Monday, August 22, 2011

Driving Home

I went to the Kost Service Center today to buy two new All Season radials for the front end of my Saab 900 only to find the low profile tires I required weren’t in stock. What for a Saab is ever in stock? 

It might have been wise to have placed the order back in October or during that stretch of balmy weather just before Thanksgiving. Only a fool would have chosen to buy tires on a slushy December afternoon during the first real snow fall of the season; only a fool famous for never giving a thought to food until starving or to tires until being dragged from the depths of a roadside ditch. 

The ride home from town was challenging; the interstate, a wind tunnel of corrosive salt brine, battering windshield and wipers, blasted from high pressured nozzles mounted on the backs of speeding semi’s and bulky SUV’s. 

Cool. 

But the historic Great Bend Turnpike, the two hundred year old dirt thoroughfare that winds from the village of Gibson over the hill to our farmhouse greeted me with a glistening sneer and toboggan run sheen unmarred by even the faintest fleck of traction inducing cinder. 

I made it exactly nine tenths of a mile; well within site of the eternally glowing pole light by Grosvenor’s cow barn; no more than 300 feet from the summit, just shy of where the road “Y’s and the right foot leaves the gas peddle and habitually taps the brakes to navigate the flocks of Guinea hens, Banty roosters, goats and sheep that push through broken fences and cross between fallow fields like the starving masses in famine plagued Calcutta. 

So close! 

And then begins the blind, backward slide, the terrifying reversal of fortune witnessed only by the leafless limbs and scarred trunks of ancient sugar maples, dormant as death to my frantic brake-pumping pathos.

A hundred yards down grade I manage a “one-eighty.” A sphincter flexing, do or die maneuver, in which the current of the road sucks the rear end of the auto into the eddy of a driveway as gravity’s momentum swings the car’s front end around like Clooney’s doomed fishing boat in “The Perfect Storm.” I can hear the cheer of the absent crew above the howl of the snowfall’s silence.

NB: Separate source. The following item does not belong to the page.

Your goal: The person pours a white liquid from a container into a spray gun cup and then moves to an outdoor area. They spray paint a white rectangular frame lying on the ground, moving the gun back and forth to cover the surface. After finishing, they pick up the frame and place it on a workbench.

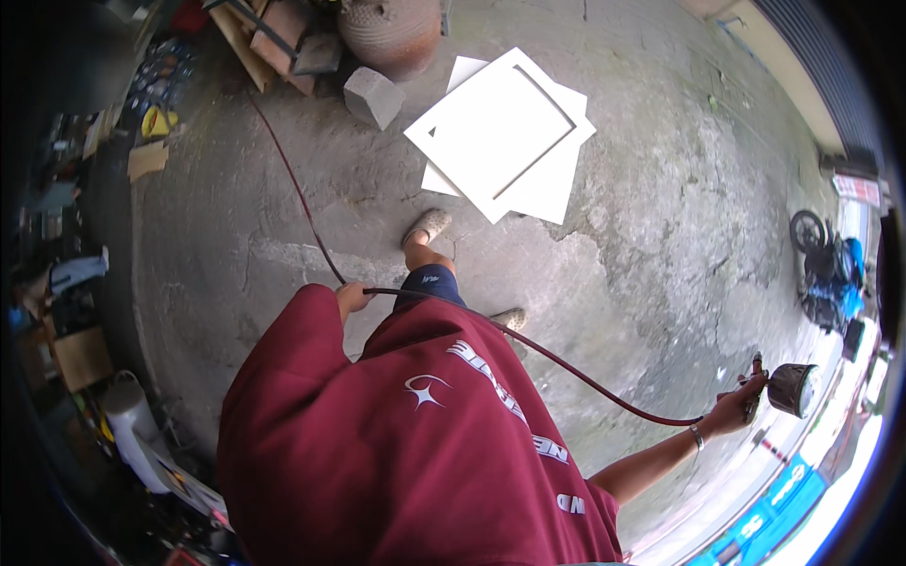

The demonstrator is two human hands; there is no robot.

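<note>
Out to the right, my right hand [736, 406] grips a spray gun [753, 389] with a round metal cup [793, 390] on it. A dark red air hose [590, 379] runs from the gun back across my front. My left hand [351, 300] is closed round that hose at my left side, and from there it trails over the floor toward the far left. White square panels [495, 137] lie overlapped on the concrete ahead of my feet, apart from both hands. The top panel has a narrow dark slot near its edge.
A grey concrete block [374, 98] and a large clay pot [391, 36] stand at the far left of the panels. Clutter with a cardboard box [83, 358] and a white cylinder [132, 415] lines the left side. A motorcycle [830, 274] is parked at the right.
</note>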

I feel a momentary rush of relief as my Swedish vessel rights itself and then slumps into a far more dignified slide cushioned now by the pillowy illumination of its headlights. 

Safe at the bottom I choose an alternative route home, Berg Hill. A three mile detour combining State and Township roads, macadam and dirt, with a longer, more gradual ascent past the old Union Hill cemetery. On the last slope, in second gear, my wheels spin at such an incredible RPM that they melt their way through to the gravel and are able to catch just enough surface to inch over the final rise beneath a shower of obscenity enhanced prayer. 

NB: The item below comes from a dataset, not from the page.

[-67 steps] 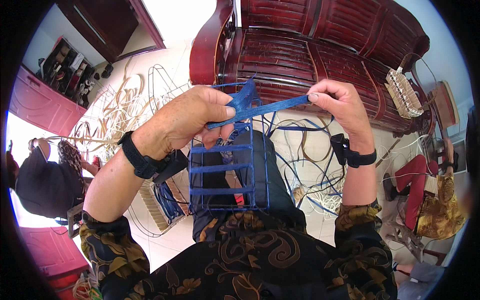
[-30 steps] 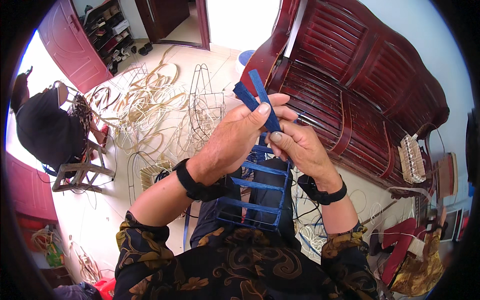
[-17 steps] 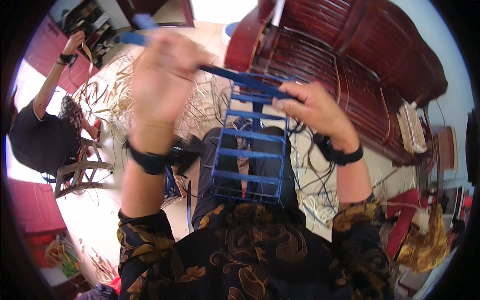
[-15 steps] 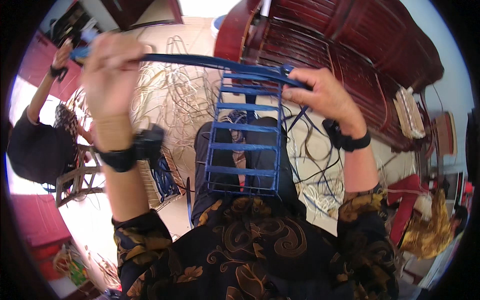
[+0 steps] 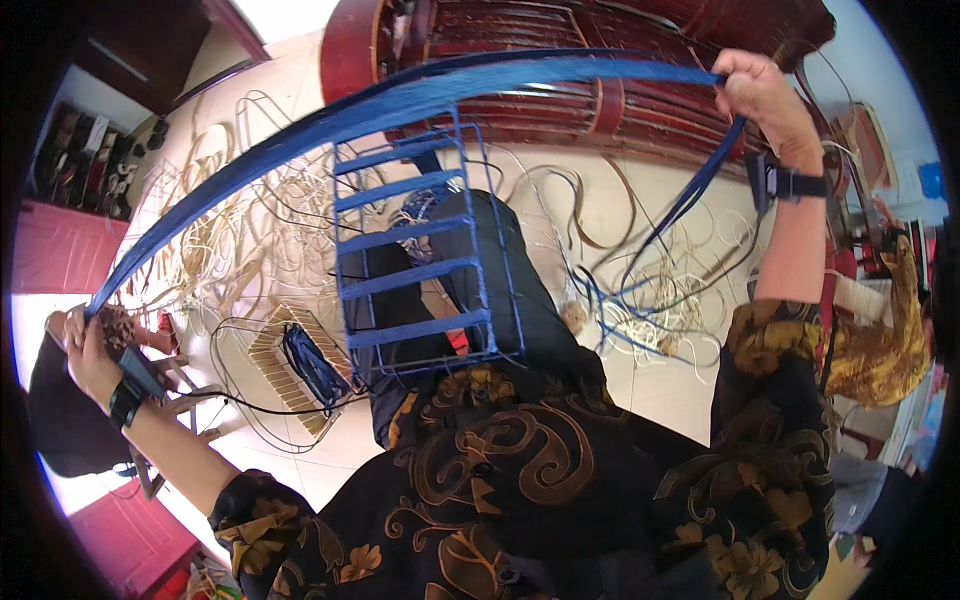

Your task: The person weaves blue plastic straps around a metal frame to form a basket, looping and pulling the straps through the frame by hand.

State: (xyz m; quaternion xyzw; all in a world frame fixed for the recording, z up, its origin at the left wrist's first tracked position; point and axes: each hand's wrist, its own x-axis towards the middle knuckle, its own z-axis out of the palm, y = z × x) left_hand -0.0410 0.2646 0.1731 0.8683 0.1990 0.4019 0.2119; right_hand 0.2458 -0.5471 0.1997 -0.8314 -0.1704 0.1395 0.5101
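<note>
Your left hand (image 5: 90, 362) and right hand (image 5: 762, 100) have moved wide apart. The fingers of each grip the blue strips (image 5: 420, 93), now spanning past the far end of the frame (image 5: 415, 277) on your legs (image 5: 545, 310); the strips thus appear drawn out lengthwise, bowed.

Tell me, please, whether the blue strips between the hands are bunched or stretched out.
Stretched out: the blue strips arc from left hand to right hand.
</note>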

Forty minutes later the phone call I place to the home of our Road-master is my first ever. Leonard is 75 years old. With no pension coming for his 35 years of unblemished service he seems to have grown tired if not bitter from the many snowstorms he's played shepherd to. His response to my inquiry concerning the apparent lack of storm maintenance is blunt.

“Went through with the plow about 4:30. We’ll cinder in the morning.” 

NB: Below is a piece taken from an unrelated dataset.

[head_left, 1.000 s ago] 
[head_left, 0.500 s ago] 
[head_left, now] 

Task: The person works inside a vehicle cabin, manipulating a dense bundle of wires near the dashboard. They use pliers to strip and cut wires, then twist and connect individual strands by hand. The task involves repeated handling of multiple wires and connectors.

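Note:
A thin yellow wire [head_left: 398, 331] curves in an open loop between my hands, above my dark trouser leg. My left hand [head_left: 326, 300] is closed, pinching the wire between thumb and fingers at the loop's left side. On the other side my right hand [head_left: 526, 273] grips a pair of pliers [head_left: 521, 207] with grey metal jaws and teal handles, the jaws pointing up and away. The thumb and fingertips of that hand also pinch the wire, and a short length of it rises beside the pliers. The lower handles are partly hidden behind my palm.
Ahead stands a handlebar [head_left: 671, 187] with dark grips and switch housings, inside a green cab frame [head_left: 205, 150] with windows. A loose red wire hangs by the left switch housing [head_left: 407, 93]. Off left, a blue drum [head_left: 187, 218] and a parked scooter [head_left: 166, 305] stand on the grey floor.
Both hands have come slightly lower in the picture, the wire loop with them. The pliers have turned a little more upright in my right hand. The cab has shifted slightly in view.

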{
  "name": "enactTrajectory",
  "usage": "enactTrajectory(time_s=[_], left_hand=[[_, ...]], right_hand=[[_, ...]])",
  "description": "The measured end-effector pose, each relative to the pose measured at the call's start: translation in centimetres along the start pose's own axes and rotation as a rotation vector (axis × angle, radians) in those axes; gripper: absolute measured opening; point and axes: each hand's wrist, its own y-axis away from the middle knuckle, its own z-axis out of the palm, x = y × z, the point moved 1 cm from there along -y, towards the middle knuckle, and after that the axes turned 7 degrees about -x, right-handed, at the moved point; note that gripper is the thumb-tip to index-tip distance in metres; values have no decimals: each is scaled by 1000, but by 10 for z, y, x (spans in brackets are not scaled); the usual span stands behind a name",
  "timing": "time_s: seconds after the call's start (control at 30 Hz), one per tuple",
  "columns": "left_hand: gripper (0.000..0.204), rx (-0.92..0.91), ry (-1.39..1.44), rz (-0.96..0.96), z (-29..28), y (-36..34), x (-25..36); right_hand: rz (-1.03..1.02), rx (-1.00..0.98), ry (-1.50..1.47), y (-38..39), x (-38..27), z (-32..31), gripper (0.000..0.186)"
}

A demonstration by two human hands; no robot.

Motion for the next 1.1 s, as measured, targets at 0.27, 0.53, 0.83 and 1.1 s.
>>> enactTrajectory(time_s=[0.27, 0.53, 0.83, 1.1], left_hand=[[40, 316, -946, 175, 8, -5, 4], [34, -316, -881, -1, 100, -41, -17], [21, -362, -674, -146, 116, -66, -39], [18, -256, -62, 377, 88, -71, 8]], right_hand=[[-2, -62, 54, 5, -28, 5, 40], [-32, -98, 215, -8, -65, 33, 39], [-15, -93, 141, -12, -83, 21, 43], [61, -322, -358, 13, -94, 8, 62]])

It is now 8pm Saturday night and still snowing. Could I be the only local with tread worn thin? The only mountain man who passed up four-wheel drive for a pair of flurry white adrenaline soaked knuckles? Could there be truth to rumors that dollars spent in un-spread cinders pad the ledger of a secret retirement fund? 

Winter is a bitter pill indeed. 

And every year it comes earlier and stays later. Summer seems little more than a fortifying sprint against the glacial season’s inevitable assault. I talk more and more about moving south. I suppose I’m getting soft or old or both, but the dry skin, head colds, flu shots, firewood, shoveling, plowing and the incredible number of gray, dreary days makes me wonder why one hangs on up here. 

Christmas is the biggest pain in the ass there is. I am repulsed by the hollow ritual of consumer gluttony, the cattle drive to market under the whips of Christmas music and gaudy decorations, the costumed cowboys ringing sleigh bells and begging alms; the shock and awe media blitz that now begins in mid November. 

I don’t ski, skate or snowboard. I don’t snowmobile, deer hunt or ice fish and worse yet, I abhor televised football which is the only non-cable weekend offering for like minded unfortunates relegated to indoor living by our eclectic taste for warm air and ice free seating. 

Reading helps. Certainly there is romantic appeal to the holiday image of yellow lamp light on snow drifted sills, but I can read in heat and I can read in humidity and I can read in the all healing glow of brilliant sunshine with equally unbridled vigor.

And so I boil water and make tea and eye the calendar conscious that for many December holds the holiest of days. It does for me too. Only mine is the Winter Solstice, the annual starter gun in the race away from cold and darkness.